Indeed, if we define consciousness as something whose presence we cannot determine in a machine… we can’t determine it in ourselves either.

I don’t know if my words have come out right, but I think that that is an incredibly profound thought, overthrowing nearly everything we knew about ourselves and providing the only window we have on that thing that we thought we could call consciousness. The thing is that examining our minds from the third person, everything makes sense. When i utter the words “I AM CONSCIOUS!,” one may dissect my mind and say, “well, you know, those neurons over there fired that and the body printed out a common message.” It would appear no different than if i were to write a program that put an error message on screen. The same goes for pain, as one may say that the shriveled expression on my face is nothing more than the reflex to some line of signals. I could make a program that winces the computer just as easily. Yet there cannot be anything beyond this. The first person cannot derive from anything different than the third. There cannot be phantasms that do any feeling, no soul that observes. It is motions themselves, by some strange means, that define and feel themselves.

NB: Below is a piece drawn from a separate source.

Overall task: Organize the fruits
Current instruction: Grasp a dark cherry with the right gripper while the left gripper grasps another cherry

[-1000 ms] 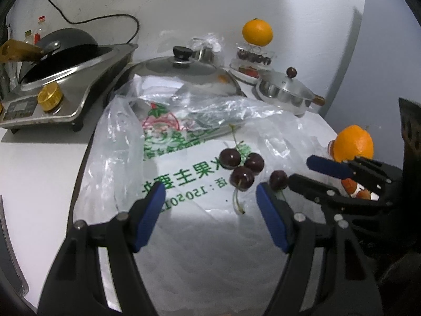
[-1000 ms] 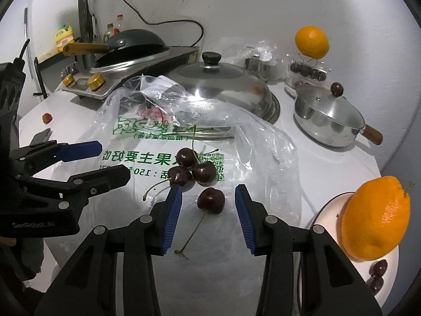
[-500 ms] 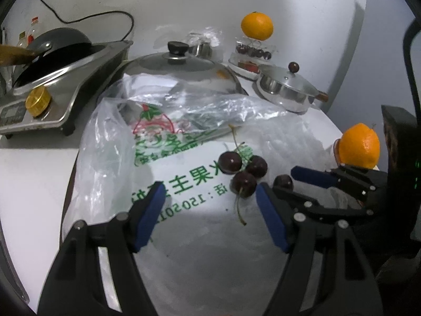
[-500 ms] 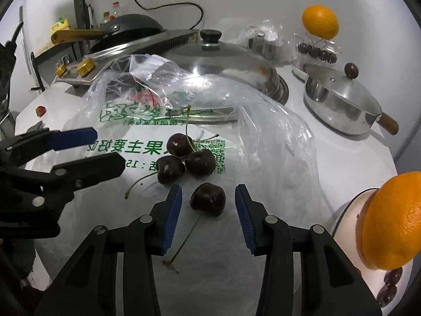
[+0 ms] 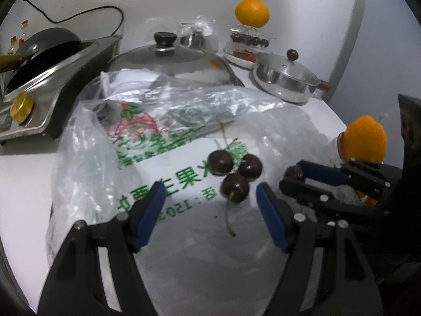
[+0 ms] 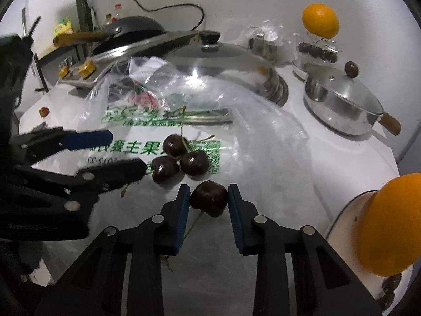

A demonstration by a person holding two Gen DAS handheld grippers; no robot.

If you make a machine that winces, its pain will be as real (or as non-real) as our own. That is what must be concluded. All other things are immaterial. It is as if consciousness (observescence) and causality itself are two sides of the same damn coin.

Frankly, I do not know too well how to ultimately understand this. You may gather as much from the confusion of my speech. Yet the ultimate truth of consciousness, I believe, is embedded in this line of reasoning.
P.S. and as for free will… it is a silly paradox. An action can only have precisely two sources: a cause or randomness (a lack of cause). Either something happens because of something else, or it happens just for the hell of it. Free will is defined as being rather removed from determinism, yet that means it cannot be anything other than randomness. Yet free will is also taken to be the very antithesis of randomness… so it’s just a paradox. However, generally our decisions have very clear causes anyway. As I like to say, we are free to do whatever we want, but we are not free in what we want. Just imagine if we had that power. And even if we were free to make ourselves want whatever we wanted… you can see how it all reduces to absurdity. Sorry, free will can’t exist. (Also, I must clarify that colloquially we often say we “want to exercise”, when in fact we actually don’t. If we really wanted to, we’d be doing it. What we mean is “we want to want to exercise.” Ha, that’s some free will right there.)

I think that the concept of the soul is just a narcotizing fiction. There is no evidence to support its existence and so there’s no reason to believe we possess them, other than to provide a vector by which we may survive death. While it may be nice to believe in a soul, to do so is just wishful thinking.

I don’t think so. I have never seen any evidence suggesting that they exist, and the idea (as I’ve heard it variously defined by others) seems unnecessary to me.

I miss the Martian invasion cards my mother threw out. I think this speaks more of you than the trees.

Animals are aware of external reality. My dog knows exactly what little movements I make that are prepartory to a walk. What is missing is consciousness of self. I read somewhere that one definition of consciousness is awareness of our own thoughts, and the ability to judge our thoughts, remember them and build on them. That kind of feedback is crucial to our intelligence. Newborn babies don’t have this - they react to stimuli, but they aren’t self aware. Anyone with kids knows you can’t tell the moment it happens - sometime in the first few years they become a person, with a personality.

That’s about it.

Most folks have no trouble grasping that they did not exist before they were born. They have more trouble accepting that they also will not exist after they die.

One thing occurs to me; many people here have basically stated “it’s not a soul, it’s just consciousness/self-awareness,” and I’m sort of thinking, “Holy crap, we’re CONSCIOUS!” A bunch of cells pile up on themselves and do biochemical things until they become conscious and self-aware; if that isn’t one of the most incredible things you’ve ever heard of, I don’t know what is.